The court also said the rebel lawmakers should not be compelled to participate in the proceedings of the state assembly. This means the government cannot use whips to force the dissident lawmakers to participate in the trust vote on Thursday.
The court said: "We have to maintain constitutional balance."
The rebels had argued in court yesterday that their resignations must be accepted by the Speaker, that they could not be "forced to attend the assembly".
"The Supreme Court has put extra burden on me. I will conduct myself responsibly in accordance with Constitutional principle," Speaker KR Ramesh Kumar said soon after the top court pronounced its order on the issue that has pushed the state into political turmoil.
Congress and JDS leaders have been trying to win back the coalition's rebel lawmakers who are holed up in a hotel in Mumbai
"It is a victory of the Constitution and democracy, a moral victory for the rebel MLAs. It is an interim order and in future the Supreme Court will ponder over the powers of the Speaker and set a new trend in parliamentary democracy," said Karnataka BJP chief BS Yeddyurappa.
Sixteen legislators of the JDS-Congress coalition have resigned over the past two weeks; two independent lawmakers quit as ministers and withdrew support to the ruling coalition.
If the resignations are accepted, the state government will lose its majority. The coalition's 118 members will come down to 100 and the majority mark will drop from 113 to 105. The BJP has 105 members and the support of the two independents, which would take its tally to 107.
Ramesh Kumar had told the court that many of the dissidents were facing disqualification and he needed time to examine their resignation letters. He had also said he had to determine whether the resignations were coerced.

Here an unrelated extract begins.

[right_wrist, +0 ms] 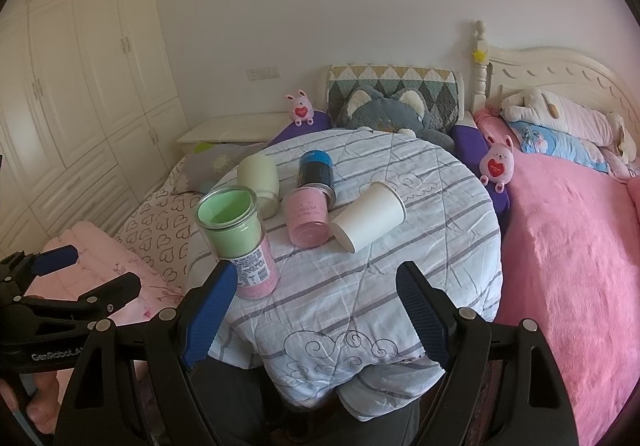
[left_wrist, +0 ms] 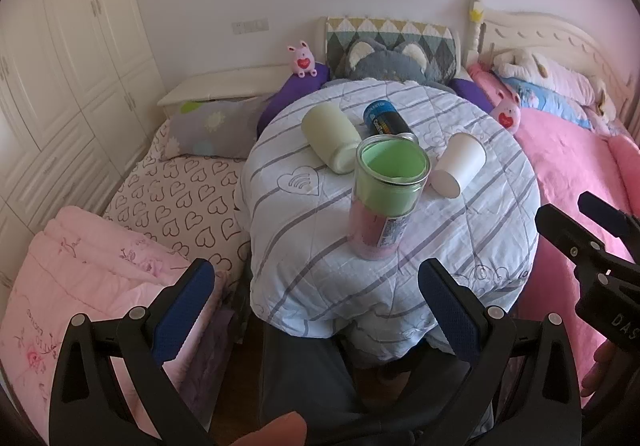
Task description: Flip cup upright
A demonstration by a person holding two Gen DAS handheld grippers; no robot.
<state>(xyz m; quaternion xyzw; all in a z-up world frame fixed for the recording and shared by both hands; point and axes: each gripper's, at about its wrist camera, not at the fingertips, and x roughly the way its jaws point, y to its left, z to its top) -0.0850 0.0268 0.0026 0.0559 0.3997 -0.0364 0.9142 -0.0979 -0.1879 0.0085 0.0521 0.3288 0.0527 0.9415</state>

If the lawmakers are disqualified, they must be re-elected and can't become ministers. A resignation, on the other hand, allows lawmakers to become ministers easily if the BJP comes to power. They will have six months to seek re-election.
The rebels, who have been staying in a hotel in Mumbai after resigning on July 6, had gone to the Supreme Court accusing the Speaker of sitting on their resignations to buy time for the shaky coalition.
Karnataka Chief Minister HD Kumaraswamy had backed the Speaker, arguing that rebel lawmakers were "hunting in pack" to destabilize his government and their resignations must be reviewed carefully.
"Every MLA who went to Mumbai wants to be a minister. It is a pack of 10 MLAs. It isn't about the Speaker vs the Court but the Chief Minister vs somebody who wants to become Chief Minister," said senior lawyer Rajeev Dhavan, representing the Chief Minister.
Stating that no one held a gun to their head, the rebels had retorted in court, "This government is in a minority and that's simple math."
Mr Kumaraswamy's move to seek a floor test tomorrow is seen as a last-ditch attempt to save the teetering coalition that came to power last May after an election that gave no clear majority to any party.
Congress troubleshooter DK Shivakumar and other coalition leaders have been frantically trying to win back the rebels in Mumbai.
The BJP says the coalition government must resign because it has "lost its moral authority to rule." The party has been accused by the Congress and the JDS of crafting the crisis to try and seize power in Karnataka, more than a year after it fell short of a majority in state polls.